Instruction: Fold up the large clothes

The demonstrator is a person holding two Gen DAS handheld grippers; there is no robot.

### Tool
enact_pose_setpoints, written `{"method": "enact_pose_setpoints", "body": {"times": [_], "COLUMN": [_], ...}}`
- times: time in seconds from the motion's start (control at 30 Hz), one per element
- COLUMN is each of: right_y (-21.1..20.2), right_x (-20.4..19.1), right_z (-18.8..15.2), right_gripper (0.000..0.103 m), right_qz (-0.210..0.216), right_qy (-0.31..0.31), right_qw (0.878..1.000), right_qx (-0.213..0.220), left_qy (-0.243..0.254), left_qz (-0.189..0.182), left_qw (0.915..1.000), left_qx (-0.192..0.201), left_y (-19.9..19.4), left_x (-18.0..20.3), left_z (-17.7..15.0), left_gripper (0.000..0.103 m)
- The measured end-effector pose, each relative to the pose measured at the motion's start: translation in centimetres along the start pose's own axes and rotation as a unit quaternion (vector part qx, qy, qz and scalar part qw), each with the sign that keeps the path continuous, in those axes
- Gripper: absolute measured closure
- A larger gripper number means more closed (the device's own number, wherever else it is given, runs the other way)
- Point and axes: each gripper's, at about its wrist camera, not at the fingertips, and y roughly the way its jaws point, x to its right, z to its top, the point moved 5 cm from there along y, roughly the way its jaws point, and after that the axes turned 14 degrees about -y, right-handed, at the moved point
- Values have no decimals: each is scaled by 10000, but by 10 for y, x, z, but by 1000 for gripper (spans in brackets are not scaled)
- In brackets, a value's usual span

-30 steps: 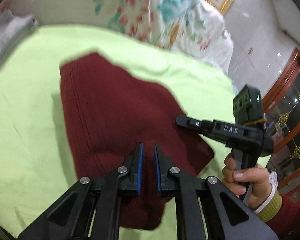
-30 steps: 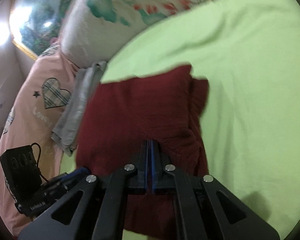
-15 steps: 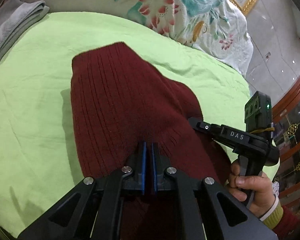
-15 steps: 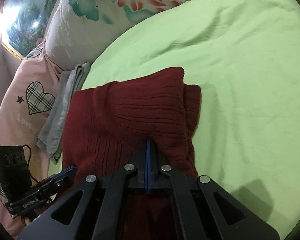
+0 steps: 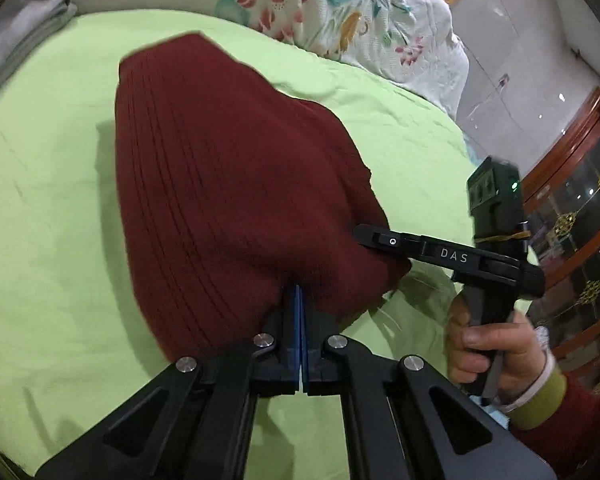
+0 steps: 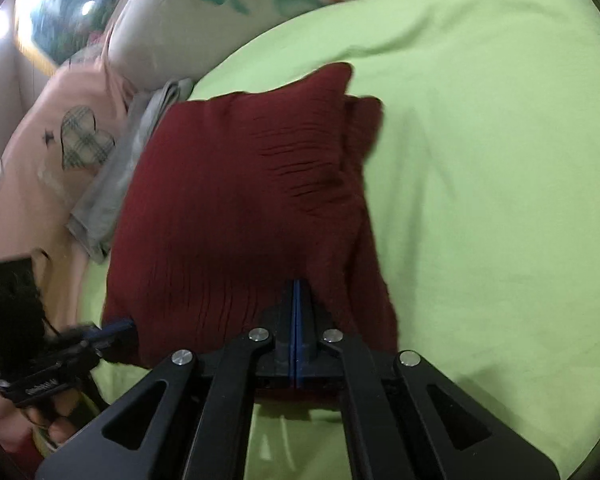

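Note:
A dark red ribbed sweater (image 5: 228, 184) lies folded on a light green bed sheet (image 5: 44, 220). My left gripper (image 5: 298, 294) is shut, its tips buried in the sweater's near edge, which bunches up over them. In the right wrist view the sweater (image 6: 240, 208) fills the middle. My right gripper (image 6: 296, 286) is shut on its near edge in the same way. The right gripper (image 5: 364, 236) shows from the side at the sweater's right corner, held by a hand (image 5: 488, 348). The left gripper (image 6: 118, 326) shows blurred at the left corner.
A floral quilt (image 5: 360, 12) is heaped at the far side of the bed. Folded grey cloth (image 6: 116, 184) lies beside the sweater, against a pink pillow with a plaid heart (image 6: 60, 152). A wooden glass cabinet (image 5: 572, 200) stands past the bed's right edge.
My left jaws have closed from slightly apart onto the sweater's near edge. Both grippers have sunk toward the bed, and the sweater's near edge now bunches over their tips.

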Motion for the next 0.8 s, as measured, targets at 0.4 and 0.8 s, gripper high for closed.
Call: {"method": "enact_pose_setpoints", "body": {"times": [0.4,0.8], "right_y": [-3,-41], "right_x": [-3,-31], "right_z": [2,0], "right_gripper": [103,101], "right_qz": [-34,-310], "right_qy": [71,-147], "right_qw": [10000,9993], "right_qx": [-44,122], "left_qy": [-134,-485], "left_qz": [43,498], "left_qw": [9998,9956], "left_qx": [156,628], "left_y": [-10,-59], "left_x": [-1,-5], "left_z": [2,-11], "left_gripper": [102,102]}}
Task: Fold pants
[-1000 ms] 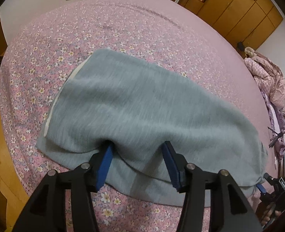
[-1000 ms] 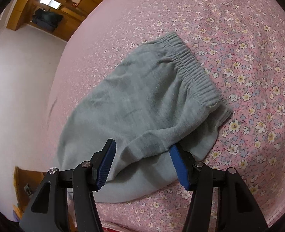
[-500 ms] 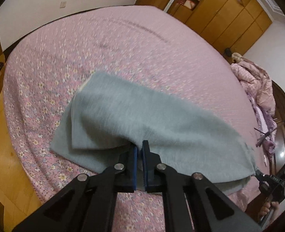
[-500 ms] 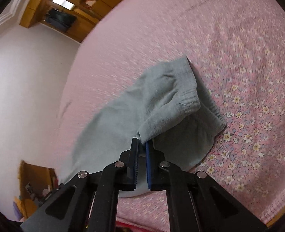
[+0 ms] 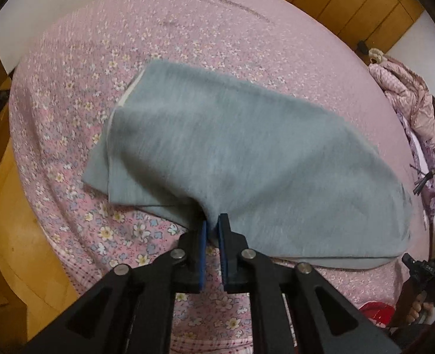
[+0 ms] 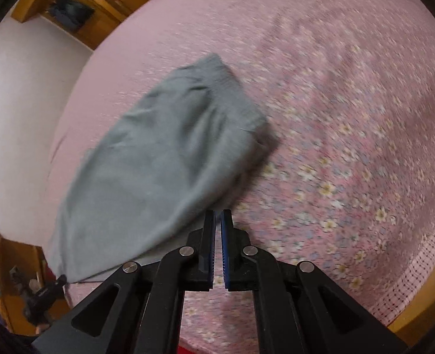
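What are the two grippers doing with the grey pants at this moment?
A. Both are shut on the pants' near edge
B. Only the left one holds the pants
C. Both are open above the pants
A: the left gripper and the right gripper each pinch the edge of the pants.

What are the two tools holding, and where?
Both the left tool and right tool pinch the near edge of the grey pants.
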Available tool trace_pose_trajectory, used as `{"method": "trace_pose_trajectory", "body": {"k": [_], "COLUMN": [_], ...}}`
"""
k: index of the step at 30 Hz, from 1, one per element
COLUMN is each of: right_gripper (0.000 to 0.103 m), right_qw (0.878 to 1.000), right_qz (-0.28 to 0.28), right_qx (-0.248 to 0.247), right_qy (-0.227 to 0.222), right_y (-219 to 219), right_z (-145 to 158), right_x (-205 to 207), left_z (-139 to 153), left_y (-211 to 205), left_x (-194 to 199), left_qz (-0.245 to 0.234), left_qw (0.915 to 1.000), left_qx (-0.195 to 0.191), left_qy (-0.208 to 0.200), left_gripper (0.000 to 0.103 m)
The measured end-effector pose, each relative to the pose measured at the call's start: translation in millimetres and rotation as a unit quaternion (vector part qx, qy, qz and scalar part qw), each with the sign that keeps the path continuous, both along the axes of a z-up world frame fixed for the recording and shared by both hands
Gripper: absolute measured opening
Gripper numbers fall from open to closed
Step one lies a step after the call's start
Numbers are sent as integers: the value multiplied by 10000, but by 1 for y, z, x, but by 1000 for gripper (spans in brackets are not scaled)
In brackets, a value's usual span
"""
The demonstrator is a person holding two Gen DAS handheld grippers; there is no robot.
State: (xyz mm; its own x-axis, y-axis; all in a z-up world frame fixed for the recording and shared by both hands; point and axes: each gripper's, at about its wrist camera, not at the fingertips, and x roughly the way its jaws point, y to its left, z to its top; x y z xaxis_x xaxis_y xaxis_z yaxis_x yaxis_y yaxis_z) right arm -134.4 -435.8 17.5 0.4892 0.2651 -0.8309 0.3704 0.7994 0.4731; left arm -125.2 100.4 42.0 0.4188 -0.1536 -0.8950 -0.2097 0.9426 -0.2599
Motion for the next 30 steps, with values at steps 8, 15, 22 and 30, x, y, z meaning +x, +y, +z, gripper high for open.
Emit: {"method": "trace_pose_trajectory", "body": {"k": [8, 15, 22, 30], "right_gripper": [35, 17, 4, 14], "right_qw": [9976, 9992, 9993, 9994], "right_qz": [-245, -164, -149, 138], "right_qx": [404, 135, -24, 309], "right_qy": [-503, -335, -344, 101], "right_y": [-9, 8, -7, 16], "right_z": [17, 1, 7, 9], "right_x": [0, 24, 5, -4], "left_z": [20, 25, 18, 3], "left_y": [3, 11, 15, 14], "left_x": [-5, -6, 4, 8], "left_qz": [16, -109, -117, -202], "left_qw": [9993, 9981, 9977, 9979], "left_qx": [322, 419, 490, 538], "left_qy": [-209, -434, -444, -305], "left_gripper": [28, 38, 40, 45]}}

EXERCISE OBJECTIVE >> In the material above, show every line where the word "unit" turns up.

TASK ANSWER >>
- The measured end-effector pose, each relative to the pose measured at the motion's start: translation in centimetres along the start pose's own axes and rotation as a unit quaternion (vector part qx, qy, qz and scalar part qw), each with the sign that keeps the path continuous, in those axes
The measured end-effector pose, each relative to the pose measured at the call's start: translation in millimetres and rotation as a unit quaternion (vector part qx, qy, qz and scalar part qw), each with the sign that keeps the path continuous, both along the axes of a z-up world frame fixed for the recording and shared by both hands

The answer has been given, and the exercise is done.